Example 1	0.2412	34.6	9.8	22.2	88.23
Example 2	0.2450	35.1	9.9	22.1	88.43
Example 3	0.2480	34.4	10.3	22.3	88.22
Example 4	0.2475	32.8	10.6	22.2	88.06
Example 5	0.1975	61.1	12.4	21.2	84.74
Example 6	0.2165	57.6	12.5	20.8	85.99
Example 7	0.1669	65.1	14.1	20.3	85.13
Example 8	0.1750	58.2	13.1	21.1	86.11
Example 9	0.2170	58.1	12.2	20.2	85.66
Comparative	0.1590	76.1	16.2	19.1	83.31
Example 1
Comparative	0.1498	75.8	18.0	19.8	83.20
Example 2
Comparative	0.1568	85.6	18.1	19.4	83.87
Example 3
Comparative	0.1569	85.1	19.1	19.3	83.14
Example 4

	TABLE 5
		high-temperature	high-temperature
	life-span	life-span	storage	power
	property	property	property	property
	(%)	(%)	(%)	(W/kg)

Example 1	90.2	89.1	91.2	3424
Example 2	90.4	88.9	90.8	3451
Example 3	89.9	88.7	91.4	3398
Example 4	89.8	88.9	91.1	3411
Example 5	87.4	85.9	88.4	3015
Example 6	87.5	85.6	88.9	3053
Example 7	86.1	84.9	86.8	3073
Example 8	86.2	86.2	86.5	3061
Example 9	87.2	85.4	88.3	3043
Comparative	84.4	84.1	85.6	2988
Example 1
Comparative	84.2	84.0	84.9	2998
Example 2
Comparative	85.6	84.1	85.3	2898
Example 3
Comparative	85.1	83.9	83.8	2973
Example 4

Referring to Tables 4 and 5, in Examples, the anode had high adhesive force and low resistance, and the volume expansion ratio was low even during charging and discharging. Additionally, the lithium secondary battery provided the high initial efficiency and power properties, and the life-span properties at room temperature and high temperature were improved compared to those from Comparative Examples.
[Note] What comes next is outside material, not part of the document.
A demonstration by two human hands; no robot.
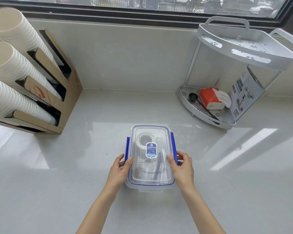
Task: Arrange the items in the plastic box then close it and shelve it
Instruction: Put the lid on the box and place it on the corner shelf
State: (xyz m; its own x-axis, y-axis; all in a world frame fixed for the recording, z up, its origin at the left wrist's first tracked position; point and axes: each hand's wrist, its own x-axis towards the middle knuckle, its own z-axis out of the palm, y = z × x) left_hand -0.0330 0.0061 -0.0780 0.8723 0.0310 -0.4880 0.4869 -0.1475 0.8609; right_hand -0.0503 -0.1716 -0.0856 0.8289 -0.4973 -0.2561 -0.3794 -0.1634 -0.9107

However, in Comparative Examples, the adhesion force of the anode was low, the expansion ratio was high, and the anode had high resistance. Further, the life-span property, power property and initial efficiency of the lithium secondary battery were less than those from Examples.

The above descriptions are merely examples applying the inventive concepts of the present disclosure, and other elements may be further included without departing from the scope of the present disclosure.